Hyperbolic conservation laws model phenomena characterized by waves propagating at finite speeds; examples include the wave equation for acoustic wave propagation, the compressible Euler equations for gas dynamics, Maxwell’s equations for electromagnetic wave propagation. The Vlasov-Landau equation is a kinetic equation that is used to describe plasma dynamics such as in a Tokamak fusion reactor. The Vlasov equation by itself models the time evolution of how the plasma as it moves through space and velocity and the effect of the plasma’s velocity from a force term such as the electromagnetic field. On the other hand, the Landau equation models the time evolution of particles, such as ions and electrons, colliding with each other.
It is possible to obtain a structure-preserving method by modifying an existing spatial discretization. In the case of hyperbolic conservation laws that satisfy an entropy inequality, a standard discontinuous Galerkin method alone may not be entropy stable. However, adding a Laplace artificial viscosity term and discretizing with the Bassi Rebay (BR-1) or the local discontinuous Galerkin
(LDG) method results in an entropy-stable method at the semi discrete level.
In the case of the Landau equation, the solution conserves mass, momentum, energy, and satisfies the Boltzmann entropy inequality. Furthermore, the steady-state solution is a Maxwellian. Particle methods can be used on a regularized Landau equation. If the equation is regularized by regularizing the entropy functional, at the semi-discrete level, the numerical method conserves mass, momentum, energy, satisfies the Boltzmann entropy inequality, and the steady-state solution is a Maxwellian. The choice in temporal discretization can lead to the fully discrete numerical solution to preserve some or all of the structure. If the discrete gradient method is used the numerical solution conserves mass, momentum, energy, and satisfies the Boltzmann entropy inequality. This
compared to the Forward Euler method which only conserves mass and momentum.

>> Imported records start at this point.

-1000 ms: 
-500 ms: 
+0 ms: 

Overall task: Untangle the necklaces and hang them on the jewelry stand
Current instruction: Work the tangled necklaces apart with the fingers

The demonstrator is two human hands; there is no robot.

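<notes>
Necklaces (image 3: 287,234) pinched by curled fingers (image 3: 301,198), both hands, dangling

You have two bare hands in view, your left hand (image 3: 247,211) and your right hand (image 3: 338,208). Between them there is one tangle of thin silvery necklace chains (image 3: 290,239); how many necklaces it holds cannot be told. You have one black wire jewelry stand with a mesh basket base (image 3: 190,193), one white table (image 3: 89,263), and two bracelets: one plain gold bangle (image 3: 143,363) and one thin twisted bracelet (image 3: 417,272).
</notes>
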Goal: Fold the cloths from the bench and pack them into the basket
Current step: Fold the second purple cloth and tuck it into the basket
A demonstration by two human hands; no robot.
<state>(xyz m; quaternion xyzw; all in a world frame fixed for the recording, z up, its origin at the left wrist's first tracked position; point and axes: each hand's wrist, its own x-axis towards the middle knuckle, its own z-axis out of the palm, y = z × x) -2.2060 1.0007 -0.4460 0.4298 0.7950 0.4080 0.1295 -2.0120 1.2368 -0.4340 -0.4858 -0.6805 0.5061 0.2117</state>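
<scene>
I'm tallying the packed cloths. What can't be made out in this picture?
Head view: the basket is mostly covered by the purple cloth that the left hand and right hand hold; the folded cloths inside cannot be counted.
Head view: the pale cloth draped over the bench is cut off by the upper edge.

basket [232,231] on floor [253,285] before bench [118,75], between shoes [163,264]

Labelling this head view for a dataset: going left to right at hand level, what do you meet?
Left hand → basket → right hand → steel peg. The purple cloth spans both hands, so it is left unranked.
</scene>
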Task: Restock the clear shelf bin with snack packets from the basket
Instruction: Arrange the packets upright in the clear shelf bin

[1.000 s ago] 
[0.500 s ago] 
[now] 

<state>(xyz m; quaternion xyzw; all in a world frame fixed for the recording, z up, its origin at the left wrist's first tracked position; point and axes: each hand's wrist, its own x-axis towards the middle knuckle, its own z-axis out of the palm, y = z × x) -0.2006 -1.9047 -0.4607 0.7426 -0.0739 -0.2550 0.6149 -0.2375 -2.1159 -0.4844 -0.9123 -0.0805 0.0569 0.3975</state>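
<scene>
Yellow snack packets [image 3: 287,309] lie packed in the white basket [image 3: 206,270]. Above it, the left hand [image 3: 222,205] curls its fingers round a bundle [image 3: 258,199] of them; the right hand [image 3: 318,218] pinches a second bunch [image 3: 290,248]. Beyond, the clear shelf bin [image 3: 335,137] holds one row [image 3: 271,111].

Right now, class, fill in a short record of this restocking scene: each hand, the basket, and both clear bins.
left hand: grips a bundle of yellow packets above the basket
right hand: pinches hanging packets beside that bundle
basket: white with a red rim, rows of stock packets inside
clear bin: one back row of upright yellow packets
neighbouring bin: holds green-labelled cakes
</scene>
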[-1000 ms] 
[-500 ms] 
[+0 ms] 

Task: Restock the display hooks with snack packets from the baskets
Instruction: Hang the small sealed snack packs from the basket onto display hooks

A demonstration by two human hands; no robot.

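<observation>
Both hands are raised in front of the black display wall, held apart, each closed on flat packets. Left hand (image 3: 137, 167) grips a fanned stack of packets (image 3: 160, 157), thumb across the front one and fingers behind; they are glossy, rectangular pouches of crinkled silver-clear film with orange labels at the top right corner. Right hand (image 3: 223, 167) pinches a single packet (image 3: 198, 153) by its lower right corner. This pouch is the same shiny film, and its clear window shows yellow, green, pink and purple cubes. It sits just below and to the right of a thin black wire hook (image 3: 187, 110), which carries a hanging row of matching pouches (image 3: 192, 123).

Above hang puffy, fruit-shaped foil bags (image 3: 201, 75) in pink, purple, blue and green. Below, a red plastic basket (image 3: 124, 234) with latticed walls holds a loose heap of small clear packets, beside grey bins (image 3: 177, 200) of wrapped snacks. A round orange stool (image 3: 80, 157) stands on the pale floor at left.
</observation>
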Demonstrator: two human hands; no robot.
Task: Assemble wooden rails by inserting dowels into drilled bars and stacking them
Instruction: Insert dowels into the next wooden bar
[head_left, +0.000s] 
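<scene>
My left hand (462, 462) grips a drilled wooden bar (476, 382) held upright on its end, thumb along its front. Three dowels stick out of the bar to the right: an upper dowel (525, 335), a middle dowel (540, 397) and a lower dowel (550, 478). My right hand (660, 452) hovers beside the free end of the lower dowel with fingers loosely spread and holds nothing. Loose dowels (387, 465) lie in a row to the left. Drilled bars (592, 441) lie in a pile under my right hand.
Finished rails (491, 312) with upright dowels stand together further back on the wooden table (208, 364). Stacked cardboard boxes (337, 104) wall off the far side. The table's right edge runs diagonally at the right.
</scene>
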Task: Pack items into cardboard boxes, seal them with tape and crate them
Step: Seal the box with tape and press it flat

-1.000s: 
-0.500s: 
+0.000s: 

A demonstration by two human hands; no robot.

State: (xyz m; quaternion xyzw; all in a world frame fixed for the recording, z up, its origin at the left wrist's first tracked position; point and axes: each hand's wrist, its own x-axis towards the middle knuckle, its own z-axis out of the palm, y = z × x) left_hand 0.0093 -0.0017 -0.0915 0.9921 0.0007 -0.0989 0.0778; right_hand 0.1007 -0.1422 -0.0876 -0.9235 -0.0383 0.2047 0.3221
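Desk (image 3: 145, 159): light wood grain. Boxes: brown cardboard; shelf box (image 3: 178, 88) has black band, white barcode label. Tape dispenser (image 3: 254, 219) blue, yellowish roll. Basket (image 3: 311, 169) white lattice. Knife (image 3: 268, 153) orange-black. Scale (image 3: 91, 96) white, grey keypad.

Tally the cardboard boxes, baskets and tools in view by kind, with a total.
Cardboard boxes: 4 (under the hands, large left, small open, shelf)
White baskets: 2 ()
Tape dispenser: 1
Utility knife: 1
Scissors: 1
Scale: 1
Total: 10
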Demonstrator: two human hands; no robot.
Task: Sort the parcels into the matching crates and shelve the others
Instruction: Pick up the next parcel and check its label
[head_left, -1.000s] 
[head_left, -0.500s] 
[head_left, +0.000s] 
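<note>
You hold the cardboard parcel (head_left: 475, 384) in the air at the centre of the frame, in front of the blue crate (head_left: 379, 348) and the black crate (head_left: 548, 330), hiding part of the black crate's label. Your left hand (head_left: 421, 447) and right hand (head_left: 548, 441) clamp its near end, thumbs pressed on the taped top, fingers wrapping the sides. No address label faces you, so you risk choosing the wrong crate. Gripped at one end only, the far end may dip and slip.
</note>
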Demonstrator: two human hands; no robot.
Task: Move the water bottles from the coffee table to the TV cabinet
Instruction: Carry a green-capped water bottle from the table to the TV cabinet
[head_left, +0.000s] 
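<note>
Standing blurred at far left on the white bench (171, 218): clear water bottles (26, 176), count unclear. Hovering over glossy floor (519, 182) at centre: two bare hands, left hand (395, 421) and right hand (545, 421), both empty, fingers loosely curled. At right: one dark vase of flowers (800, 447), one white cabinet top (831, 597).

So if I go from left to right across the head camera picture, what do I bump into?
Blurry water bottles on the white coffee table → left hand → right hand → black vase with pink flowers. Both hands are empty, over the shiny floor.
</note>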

BIO: Sam Van Fleet is a Postdoctoral Associate in the Department of Applied Mathematics and Operations Research at Rice University. Previously, he was a Person Fellow and Acting Instructor in the Department of Applied Mathematics at the University of Washington, where he was awarded the Pacific Institute for the Mathematical Sciences (PIMS) Simons Postdoctoral Award in 2023. He received his Ph.D. in Applied Mathematics from Iowa State University in 2022. His research interests lie broadly in numerical analysis and scientific computing, with a focus on the development, implementation, and analysis of numerical methods for partial differential equations and kinetic equations.